España es el principal productor mundial de aceite de oliva. Llegó a la Europa comunitaria con unos campos de olivares que parecían rastrojeras y hoy en día te paseas por ellos como por un jardín. Entre entonces y ahora lo que ha habido no es otra cosa que inversiones masivas de los fondos europeos en un sector que ha conseguido consolidar una posición preeminente en Europa. Uno de los pocos que nos quedan.

Al campo español, los entonces Diez y Francia muy en particular, le impusieron un larguísimo periodo transitorio de 10 años (al final fueron 7) para asimilarse en derechos a los demás socios comunitarios. El aceite de oliva lo aprovechó para dar un salto de gigante en la modernización de producciones y calidades.

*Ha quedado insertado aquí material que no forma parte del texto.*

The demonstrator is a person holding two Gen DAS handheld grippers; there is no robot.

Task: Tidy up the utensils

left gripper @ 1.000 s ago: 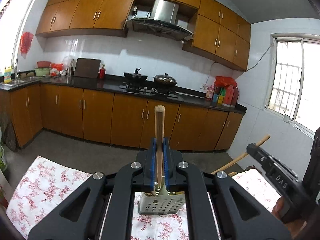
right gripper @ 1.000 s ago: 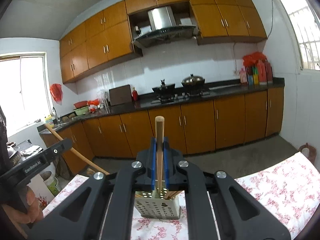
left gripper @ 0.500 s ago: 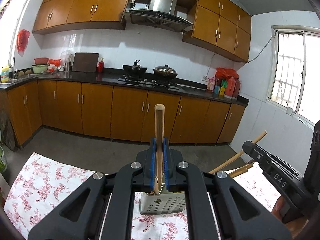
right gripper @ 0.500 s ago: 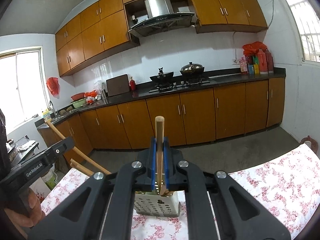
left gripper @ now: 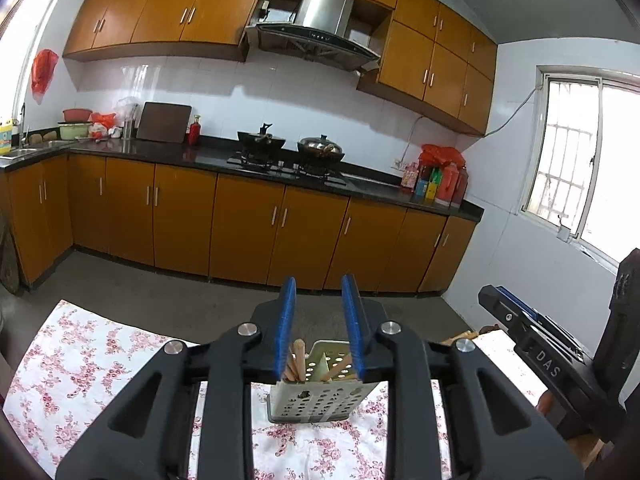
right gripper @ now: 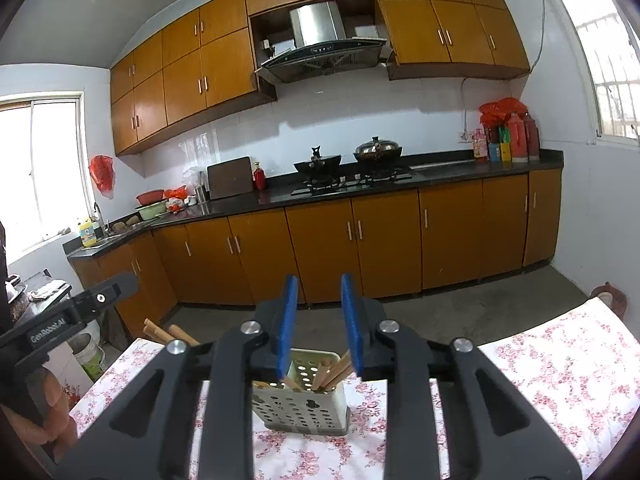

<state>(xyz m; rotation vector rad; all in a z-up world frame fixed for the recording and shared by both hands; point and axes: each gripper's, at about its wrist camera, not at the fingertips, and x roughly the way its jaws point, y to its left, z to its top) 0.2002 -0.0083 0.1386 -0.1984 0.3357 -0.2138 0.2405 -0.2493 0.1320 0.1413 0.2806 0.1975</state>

Cuando España entró en Europa, se encontró con un modelo de tomas y dacas que había sido diseñado tiempo atrás, y esencialmente para los países fundadores. "Tú me das esto y yo de doy esto otro, y de esta manera", se habían dicho los "pata negra" del club, y la cosa funcionaba estupendamente. A Italia, por ejemplo, uno de sus retornos económicos le venía de la mano del aceite de oliva y mediante un procedimiento de cálculo ciertamente singular: por en número de árboles censados. España, que tenía -y tiene- extensiones prodigiosas de terreno dedicadas al cultivo del olivar, (413.000 explotaciones de un tamaño promedio de 5,3 ha, lo que arroja una superficie total de 2 millones y medio de hectáreas, más que Italia y Grecia juntas) topaba con un techo a sus remuneraciones (subvenciones) al sector que le venía impuesto por el modo de hacer las cosas "a la italiana".

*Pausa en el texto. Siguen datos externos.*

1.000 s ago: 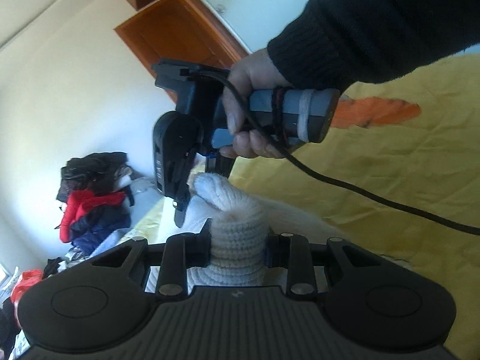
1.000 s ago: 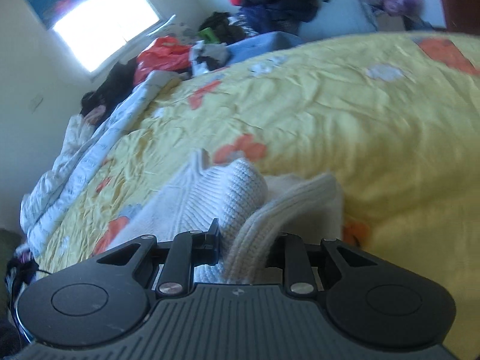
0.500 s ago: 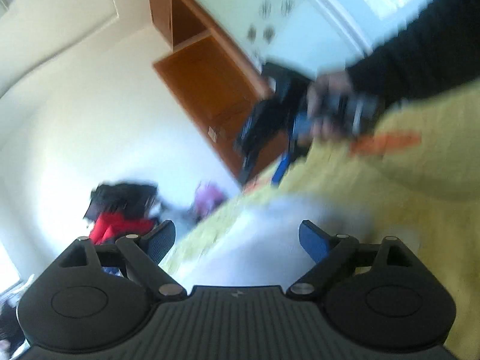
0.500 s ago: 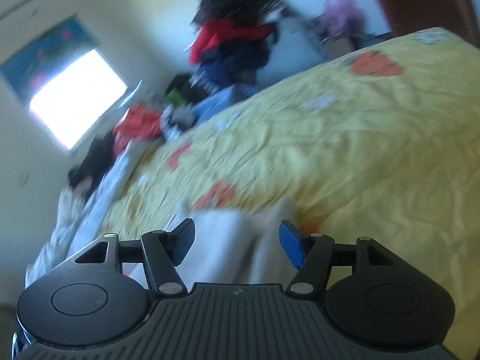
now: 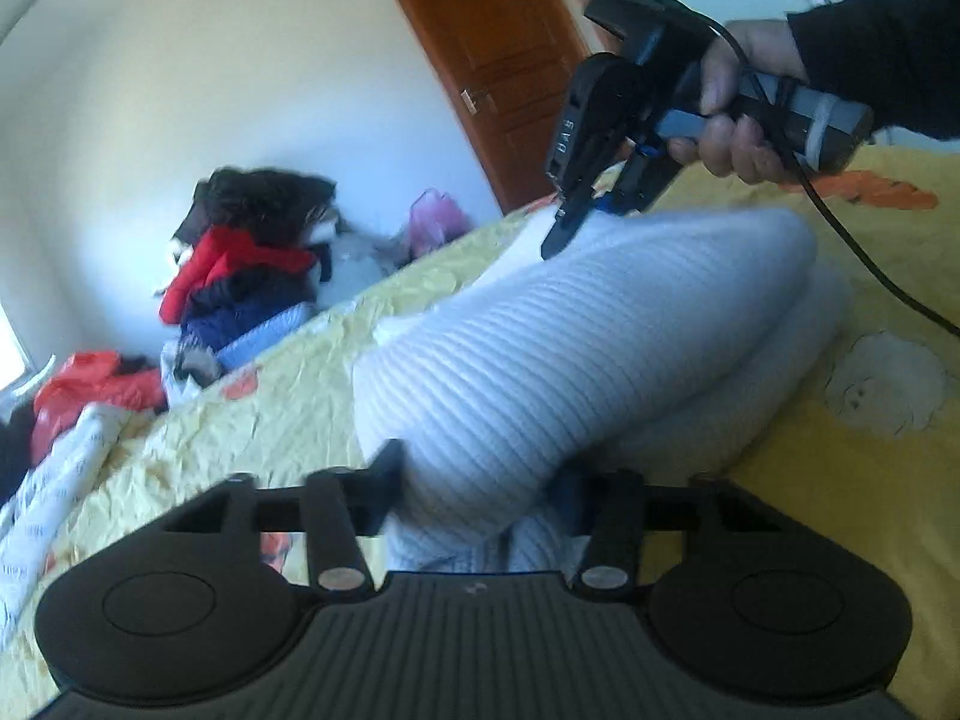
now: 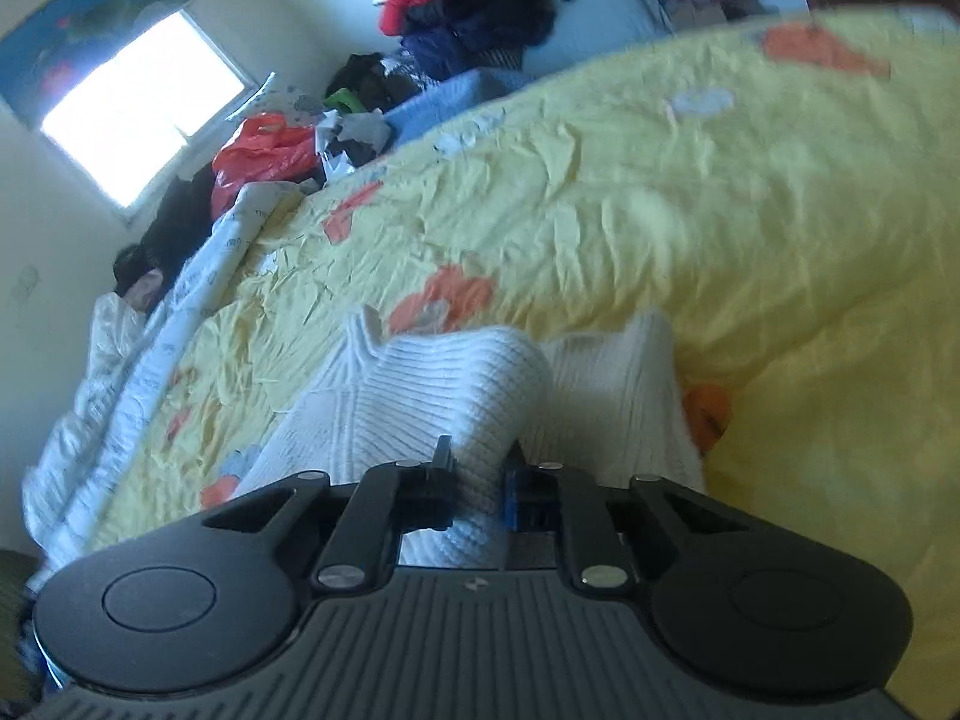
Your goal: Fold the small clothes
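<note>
- The left claw (image 5: 480, 489) pinches a thick fold of the white ribbed knit (image 5: 576, 354); its jaws have just been closing, with the fabric bunched between them.
- The right claw (image 6: 477, 471) is pressed nearly together on a thinner ridge of the same knit (image 6: 456, 384); its jaws have also just been closing, and the cloth fills the gap between them.
- In the left wrist view the right claw (image 5: 570, 222) shows from the side, its tips down in the far end of the knit, and a hand (image 5: 735, 114) in a dark sleeve (image 5: 888, 42) grips its handle.
- A black cable (image 5: 864, 252) runs from that handle across the knit's far end and off to the right.
- The knit lies on the bed (image 6: 690, 210), raised into a rounded hump between the two claws, with a second layer flat beneath it.
- The bed wears a crumpled yellow sheet with orange and white patches.
- Past the bed's far edge sits a pile of clothes (image 5: 240, 264), red and dark blue among them, against a pale wall.
- A brown door (image 5: 492, 60) stands behind, in the left wrist view.
- A bright window (image 6: 144, 108) shows at upper left in the right wrist view.
</note>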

¡Qué follón montó Loyola de Palacio para cambiar aquello! No sé si lo recuerdan: segunda mitad de los 90, el PSOE recién  desalojado del poder y una ministra que resultaba blanco fácil para la oposición. El Comisario de Agricultura, Franz Fischler, no quería desmontar el modelo de ayudas al aceite de oliva para primar la producción, como quería España, entre otras cosas porque no le salían las cuentas (grandes capitalistas habían comenzado a invertir en olivos en España). Las acusaciones de fraude levantaban olas por todo el Mediterráneo. De este lado se decía que allí ponían árboles falsos para engañar a los satélites artificiales en sus conteos de olivos (y Fischler decía que no, que el satélite tenía no sé qué algoritmo que le ayudaba a distinguir lo auténtico de lo falso); y de aquel, que las almazaras españolas  computaban como aceite lo que no merecía siquiera la denominación de grasa... Pero el hecho cierto es que, año tras año, los italianos venían a España, se llevaban ciento y pico mil toneladas de aceite español y luego lo vendían por el mundo como propio.

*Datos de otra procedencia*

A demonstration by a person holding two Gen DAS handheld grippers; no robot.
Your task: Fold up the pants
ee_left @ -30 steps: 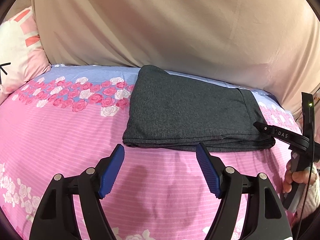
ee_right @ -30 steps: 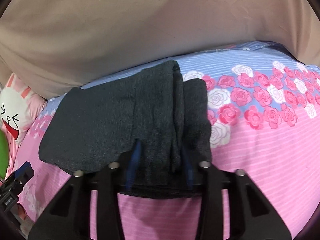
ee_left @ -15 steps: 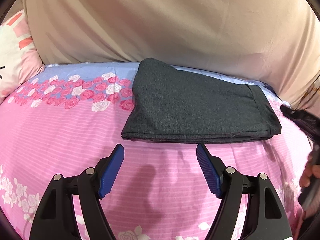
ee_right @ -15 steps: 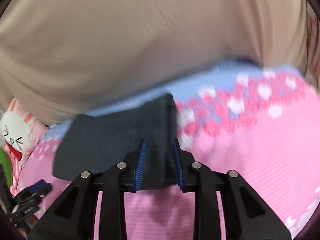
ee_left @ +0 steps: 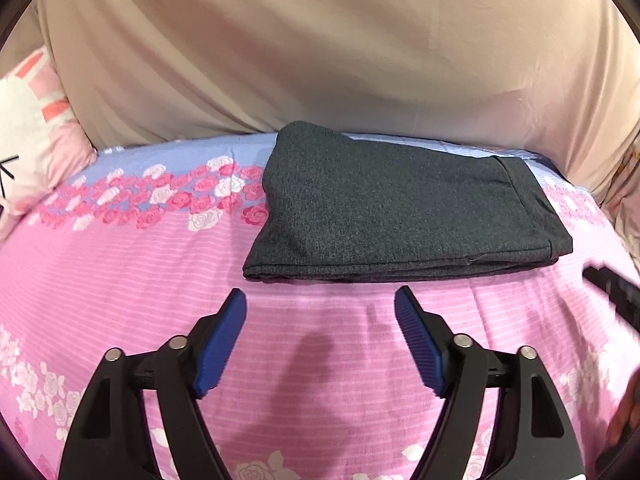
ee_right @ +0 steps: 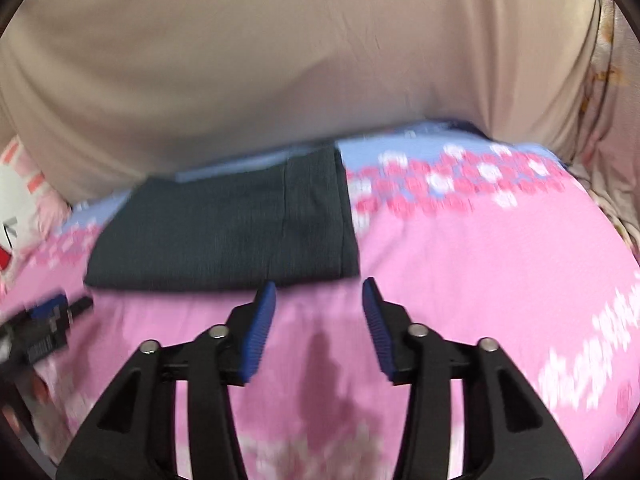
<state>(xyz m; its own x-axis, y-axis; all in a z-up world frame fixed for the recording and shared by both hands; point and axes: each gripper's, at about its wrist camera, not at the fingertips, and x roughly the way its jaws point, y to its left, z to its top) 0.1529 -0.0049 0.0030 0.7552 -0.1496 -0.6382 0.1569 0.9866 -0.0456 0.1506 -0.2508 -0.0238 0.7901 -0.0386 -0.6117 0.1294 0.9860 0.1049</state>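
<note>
Jaws of your right gripper (ee_right: pixel 319 294) are opening, now clear of the pants (ee_left: pixel 400 216). Left gripper (ee_left: pixel 320 300) jaws stand spread, empty, near the pants. Folding appears complete.

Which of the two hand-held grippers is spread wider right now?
The left hand-held gripper; its blue pads stand farther apart than the right hand-held gripper, both empty and opening.

Your right gripper (ee_right: pixel 319 291) has let go of the pants (ee_right: pixel 224 232) and pulled back, jaws opening with nothing between them; the folded pants lie flat.
</note>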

Al final, la ministra se llevó el gato al agua y se firmó una Cantidad Máxima Garantizada para España de 760.027 toneladas, con una ayuda unitaria por kilo de 222,18 pesetas. Ahora, las cuentas no se hacen así: casi todo va por la vía de la ayuda unitaria al agricultor.

El caso es que en los 90, España dio la batalla por su aceite y en los 80 había hecho otro tanto el ministro Carlos Romero, en el primer gobierno de Felipe González, cuando Lesieur quería hacerse con Koipe, que terminó en manos de la italiana Ferruzzi. Pidió Romero que se declarara al aceite de oliva "sector estratégico nacional". Como el del acero, que ahora está en manos de un multimillonario indio.

Ahora son nuevamente los italianos los que cargan y vienen a por todas. Aprovechándose de la fragilidad extrema en la que los abusos políticos y la mala gestión empresarial han sumido a las Cajas, propietarias de una parte significativa del capital, un grupo público italiano se apresta a lanzar una OPA sobre la totalidad de Deoleo, que es la marca española que lidera las ventas de aceite de oliva a escala planetaria.


Si lo consiguen, treinta años de esfuerzos políticos y diplomáticos se habrán ido por la borda. Y con ellos, las perspectivas de futuro de un sector privado muy prometedor para el país, que quedará en manos del interés público italiano. Igualito que Endesa.